▸ REQUIREMENT:
What is needed is an exact reproduction of the lines in the records below, starting at the line with "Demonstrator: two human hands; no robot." and ending at the line with "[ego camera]", both included, and nothing else; pictures stay out.

↓

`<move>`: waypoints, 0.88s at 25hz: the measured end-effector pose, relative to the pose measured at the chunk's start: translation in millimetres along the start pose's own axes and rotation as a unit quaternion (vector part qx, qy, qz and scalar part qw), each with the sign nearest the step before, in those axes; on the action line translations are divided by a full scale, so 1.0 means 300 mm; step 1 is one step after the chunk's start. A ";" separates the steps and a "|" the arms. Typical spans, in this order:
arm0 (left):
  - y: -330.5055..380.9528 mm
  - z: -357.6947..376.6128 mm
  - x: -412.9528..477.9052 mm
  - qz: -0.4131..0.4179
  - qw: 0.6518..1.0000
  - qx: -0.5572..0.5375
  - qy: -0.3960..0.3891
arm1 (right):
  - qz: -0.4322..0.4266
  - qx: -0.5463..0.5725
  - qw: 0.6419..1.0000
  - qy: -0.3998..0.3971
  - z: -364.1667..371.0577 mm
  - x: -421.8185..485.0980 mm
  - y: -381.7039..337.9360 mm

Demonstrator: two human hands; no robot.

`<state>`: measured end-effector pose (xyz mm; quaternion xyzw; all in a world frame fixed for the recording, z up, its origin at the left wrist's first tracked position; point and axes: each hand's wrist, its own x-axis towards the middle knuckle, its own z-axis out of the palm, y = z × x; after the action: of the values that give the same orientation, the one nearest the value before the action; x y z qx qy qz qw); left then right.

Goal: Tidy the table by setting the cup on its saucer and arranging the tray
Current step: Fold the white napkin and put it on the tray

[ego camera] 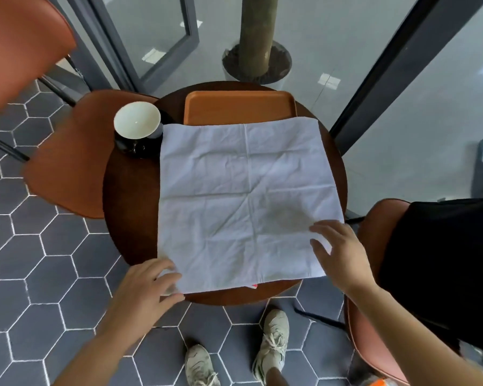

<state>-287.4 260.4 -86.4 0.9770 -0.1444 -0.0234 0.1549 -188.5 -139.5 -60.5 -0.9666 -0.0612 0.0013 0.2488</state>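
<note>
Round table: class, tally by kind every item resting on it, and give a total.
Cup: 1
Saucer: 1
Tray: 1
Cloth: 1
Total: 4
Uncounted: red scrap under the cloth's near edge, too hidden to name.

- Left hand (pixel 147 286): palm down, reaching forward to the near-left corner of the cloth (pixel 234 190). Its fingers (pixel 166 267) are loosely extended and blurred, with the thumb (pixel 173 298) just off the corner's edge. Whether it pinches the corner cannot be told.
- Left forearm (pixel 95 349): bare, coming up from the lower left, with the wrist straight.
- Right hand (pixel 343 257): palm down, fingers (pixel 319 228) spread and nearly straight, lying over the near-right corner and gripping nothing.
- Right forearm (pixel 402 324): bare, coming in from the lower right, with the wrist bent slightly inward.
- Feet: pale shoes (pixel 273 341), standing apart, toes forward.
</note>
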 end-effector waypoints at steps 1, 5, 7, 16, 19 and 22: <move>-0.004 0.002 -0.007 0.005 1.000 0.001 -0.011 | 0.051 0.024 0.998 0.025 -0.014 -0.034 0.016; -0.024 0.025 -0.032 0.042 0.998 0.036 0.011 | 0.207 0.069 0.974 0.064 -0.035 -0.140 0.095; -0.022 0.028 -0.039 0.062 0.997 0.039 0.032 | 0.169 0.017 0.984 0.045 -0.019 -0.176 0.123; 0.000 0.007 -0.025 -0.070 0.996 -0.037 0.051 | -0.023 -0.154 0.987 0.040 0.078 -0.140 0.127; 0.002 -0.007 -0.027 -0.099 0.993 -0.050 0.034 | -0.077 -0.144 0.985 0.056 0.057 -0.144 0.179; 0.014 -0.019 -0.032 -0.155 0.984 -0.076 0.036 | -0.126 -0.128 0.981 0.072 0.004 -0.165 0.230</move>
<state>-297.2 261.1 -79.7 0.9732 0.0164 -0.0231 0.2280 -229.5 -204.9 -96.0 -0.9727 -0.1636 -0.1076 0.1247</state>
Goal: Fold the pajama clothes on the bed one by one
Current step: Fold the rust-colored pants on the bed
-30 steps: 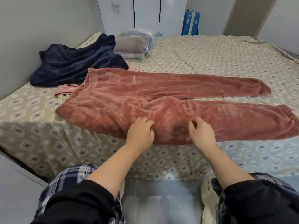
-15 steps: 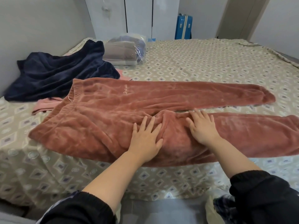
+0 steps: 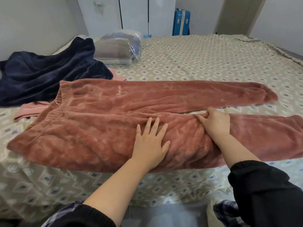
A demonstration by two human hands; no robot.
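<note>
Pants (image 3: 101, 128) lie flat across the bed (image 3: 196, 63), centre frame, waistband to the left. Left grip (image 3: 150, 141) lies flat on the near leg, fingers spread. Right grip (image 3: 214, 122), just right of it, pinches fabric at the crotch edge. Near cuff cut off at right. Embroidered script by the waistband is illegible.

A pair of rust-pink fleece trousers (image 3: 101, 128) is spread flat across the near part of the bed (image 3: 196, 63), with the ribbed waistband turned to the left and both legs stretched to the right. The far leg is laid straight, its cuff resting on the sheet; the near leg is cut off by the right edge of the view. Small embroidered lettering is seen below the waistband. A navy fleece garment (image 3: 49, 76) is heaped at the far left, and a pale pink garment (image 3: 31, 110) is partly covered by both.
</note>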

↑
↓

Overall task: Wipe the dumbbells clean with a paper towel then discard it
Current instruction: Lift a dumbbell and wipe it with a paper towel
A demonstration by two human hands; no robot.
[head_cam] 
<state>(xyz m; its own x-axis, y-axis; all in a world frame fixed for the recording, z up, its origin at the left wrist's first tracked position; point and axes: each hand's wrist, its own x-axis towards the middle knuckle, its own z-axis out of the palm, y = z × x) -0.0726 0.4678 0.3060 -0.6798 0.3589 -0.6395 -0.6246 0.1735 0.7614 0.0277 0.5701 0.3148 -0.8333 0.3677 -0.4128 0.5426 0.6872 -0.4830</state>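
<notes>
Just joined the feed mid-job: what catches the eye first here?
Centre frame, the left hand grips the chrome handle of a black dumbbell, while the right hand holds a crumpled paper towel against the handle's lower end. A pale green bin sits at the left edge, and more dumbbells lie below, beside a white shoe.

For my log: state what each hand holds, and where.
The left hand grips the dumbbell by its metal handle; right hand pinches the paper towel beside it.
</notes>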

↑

▸ REPLY:
Demonstrator: two human hands; no robot.

`<state>`: measured end-effector pose (xyz mm; quaternion xyzw; all in a world frame fixed for the recording, z up, its origin at the left wrist's first tracked position; point and axes: each hand's wrist, its own x-axis towards the middle knuckle, its own z-axis out of the palm, y = z × x; after the action: of the values that give the same orientation, the one nearest the value before the action; x y z qx qy qz qw); left then right.

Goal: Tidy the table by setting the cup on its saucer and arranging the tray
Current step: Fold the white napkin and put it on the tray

[ego camera] 

Nothing remains to be added to the response.